Services specializing in cleaning up the sites of lonely deaths are increasing in Korea, too. Some companies make videos of gathering their belongings and cleaning, and post it on YouTube. Videos, with titles like “Found in the Closet of the Tiny Studio,” mostly have more than 100,000 views. Hundreds of comments console the deceased, such as “It is a tough world, you did a good job” or “I am heartbroken.”

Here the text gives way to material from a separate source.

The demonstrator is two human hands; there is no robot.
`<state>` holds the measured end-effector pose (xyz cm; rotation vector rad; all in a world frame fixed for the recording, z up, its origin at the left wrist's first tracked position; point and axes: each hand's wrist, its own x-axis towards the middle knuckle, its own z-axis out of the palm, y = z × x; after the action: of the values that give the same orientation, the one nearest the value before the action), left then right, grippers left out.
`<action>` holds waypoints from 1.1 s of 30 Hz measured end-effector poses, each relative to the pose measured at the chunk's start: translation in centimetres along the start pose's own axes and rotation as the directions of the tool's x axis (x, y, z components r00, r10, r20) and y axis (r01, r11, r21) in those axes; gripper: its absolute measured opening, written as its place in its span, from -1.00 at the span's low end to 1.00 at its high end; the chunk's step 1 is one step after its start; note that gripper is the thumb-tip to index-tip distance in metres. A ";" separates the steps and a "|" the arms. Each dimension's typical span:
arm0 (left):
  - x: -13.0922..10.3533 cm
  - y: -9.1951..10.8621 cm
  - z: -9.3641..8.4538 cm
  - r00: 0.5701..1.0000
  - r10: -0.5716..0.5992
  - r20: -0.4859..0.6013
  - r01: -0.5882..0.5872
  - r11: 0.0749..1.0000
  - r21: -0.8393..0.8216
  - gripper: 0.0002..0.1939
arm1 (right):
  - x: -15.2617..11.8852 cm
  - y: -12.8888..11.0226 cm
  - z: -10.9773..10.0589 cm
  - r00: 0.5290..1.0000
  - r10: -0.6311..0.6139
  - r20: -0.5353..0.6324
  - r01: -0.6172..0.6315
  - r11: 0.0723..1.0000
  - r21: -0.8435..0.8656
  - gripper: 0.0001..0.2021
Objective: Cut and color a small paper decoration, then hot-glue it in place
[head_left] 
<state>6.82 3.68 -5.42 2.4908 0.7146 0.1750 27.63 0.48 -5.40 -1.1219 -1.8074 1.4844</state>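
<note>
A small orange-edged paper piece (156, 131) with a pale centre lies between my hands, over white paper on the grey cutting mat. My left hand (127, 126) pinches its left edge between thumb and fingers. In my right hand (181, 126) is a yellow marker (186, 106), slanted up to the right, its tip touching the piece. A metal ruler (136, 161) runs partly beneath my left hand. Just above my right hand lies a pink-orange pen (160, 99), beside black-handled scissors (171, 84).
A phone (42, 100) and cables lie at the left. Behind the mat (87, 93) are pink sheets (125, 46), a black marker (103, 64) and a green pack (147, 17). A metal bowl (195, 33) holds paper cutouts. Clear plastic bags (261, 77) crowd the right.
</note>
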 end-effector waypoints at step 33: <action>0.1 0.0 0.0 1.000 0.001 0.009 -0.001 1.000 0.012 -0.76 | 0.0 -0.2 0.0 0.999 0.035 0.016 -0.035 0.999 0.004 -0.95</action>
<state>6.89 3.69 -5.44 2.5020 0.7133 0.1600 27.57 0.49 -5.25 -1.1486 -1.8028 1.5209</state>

On Oct. 19, a North Korean defector in her 40s was found dead in a government housing complex in Yangcheon District, Seoul. The contract renewal deadline was approaching, but she could not be contacted. A Korea Land and Housing Corporation (LH) employee visited the apartment and found the body. She was wearing winter clothes, so the police assume she died last winter. That means no one knew about her death for nearly a year. In 2015, Kim Byung-chan, a gold medalist in weightlifting at the 1990 Beijing Asian Games, was found dead alone. It feels like Korea would soon to be a “country of lonely death.”

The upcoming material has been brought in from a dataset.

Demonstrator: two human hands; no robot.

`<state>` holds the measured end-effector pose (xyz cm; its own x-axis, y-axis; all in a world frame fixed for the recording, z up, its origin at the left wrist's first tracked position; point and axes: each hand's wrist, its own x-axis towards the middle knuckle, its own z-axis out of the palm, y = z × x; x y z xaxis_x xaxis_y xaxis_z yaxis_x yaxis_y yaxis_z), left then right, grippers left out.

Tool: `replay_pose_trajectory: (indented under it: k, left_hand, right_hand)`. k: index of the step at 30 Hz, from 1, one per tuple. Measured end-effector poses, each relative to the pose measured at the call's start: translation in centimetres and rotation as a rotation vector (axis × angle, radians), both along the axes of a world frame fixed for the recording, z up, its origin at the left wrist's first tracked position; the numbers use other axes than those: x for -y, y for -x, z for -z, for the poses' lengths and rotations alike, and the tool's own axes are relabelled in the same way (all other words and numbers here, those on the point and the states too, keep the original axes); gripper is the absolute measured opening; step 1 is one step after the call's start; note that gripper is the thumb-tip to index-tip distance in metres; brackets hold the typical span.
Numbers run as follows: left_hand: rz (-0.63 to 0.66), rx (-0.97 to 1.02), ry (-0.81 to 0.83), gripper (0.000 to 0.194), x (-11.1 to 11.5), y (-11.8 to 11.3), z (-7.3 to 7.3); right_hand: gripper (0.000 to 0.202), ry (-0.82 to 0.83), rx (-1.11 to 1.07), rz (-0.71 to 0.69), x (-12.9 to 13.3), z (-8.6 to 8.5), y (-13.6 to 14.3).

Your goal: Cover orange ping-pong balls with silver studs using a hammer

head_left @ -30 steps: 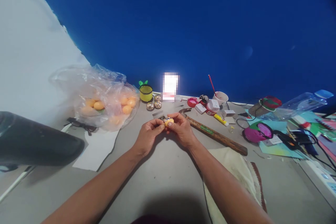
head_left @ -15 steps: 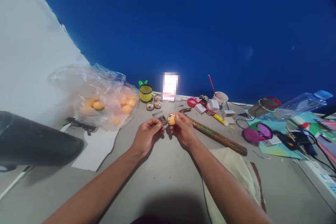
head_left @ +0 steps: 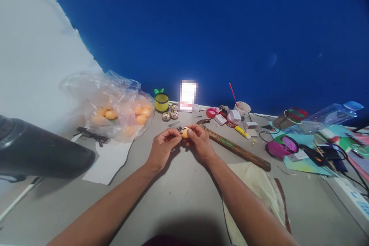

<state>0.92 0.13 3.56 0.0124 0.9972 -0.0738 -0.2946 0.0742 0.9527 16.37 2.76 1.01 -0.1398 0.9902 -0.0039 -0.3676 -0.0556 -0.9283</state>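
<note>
Near the middle of the table, my right hand (head_left: 198,140) holds a small orange ball-like piece (head_left: 184,133) with dark marks on its left side. My left hand (head_left: 165,144) is pinched at the left edge of that piece; whatever sits between its fingertips is too small to make out. Just beyond the hands lies a dark patterned piece, mostly hidden by the fingers. Several speckled round pieces (head_left: 166,116) stand behind, beside a yellow mesh cup (head_left: 162,102).
A hammer (head_left: 236,146) lies right of my hands, above a cream cloth (head_left: 253,188). Plastic bags with orange pieces (head_left: 111,114), a dark cylinder (head_left: 43,150) and white paper (head_left: 108,161) are on the left. Paint pots, a white cup (head_left: 242,107) and a bottle (head_left: 328,117) stand right.
My left hand has moved right, and its fingertips now meet the orange piece. The orange piece has shifted slightly left in my right hand. The view has moved a little.
</note>
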Motion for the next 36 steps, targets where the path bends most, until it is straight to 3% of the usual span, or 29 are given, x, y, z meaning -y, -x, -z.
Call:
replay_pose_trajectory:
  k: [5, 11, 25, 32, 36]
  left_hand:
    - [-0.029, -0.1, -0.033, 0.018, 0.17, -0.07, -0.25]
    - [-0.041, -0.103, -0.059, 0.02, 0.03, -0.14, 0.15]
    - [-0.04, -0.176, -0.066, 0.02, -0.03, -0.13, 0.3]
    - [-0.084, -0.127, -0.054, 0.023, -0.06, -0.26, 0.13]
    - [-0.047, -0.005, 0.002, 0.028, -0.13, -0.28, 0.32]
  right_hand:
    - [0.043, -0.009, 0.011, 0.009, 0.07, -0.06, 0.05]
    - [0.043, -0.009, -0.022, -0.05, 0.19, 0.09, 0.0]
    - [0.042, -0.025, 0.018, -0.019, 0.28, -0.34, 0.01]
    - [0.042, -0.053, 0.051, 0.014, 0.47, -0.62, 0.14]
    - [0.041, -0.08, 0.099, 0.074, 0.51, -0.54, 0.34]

In Britain, the Minister of Loneliness was first appointed in 2018. The Korean National Assembly also enacted the “Lonely Death Prevention Act” in March 2020. The Ministry of Health and Welfare has started the pilot program of “Prevention and Management of Lonely Death” in nine cities and provinces nationwide, including Seoul and Busan, since August. It is hard to expect a society neglecting even the last moment of life to be sustainable. Proper preventive measures are urgently needed.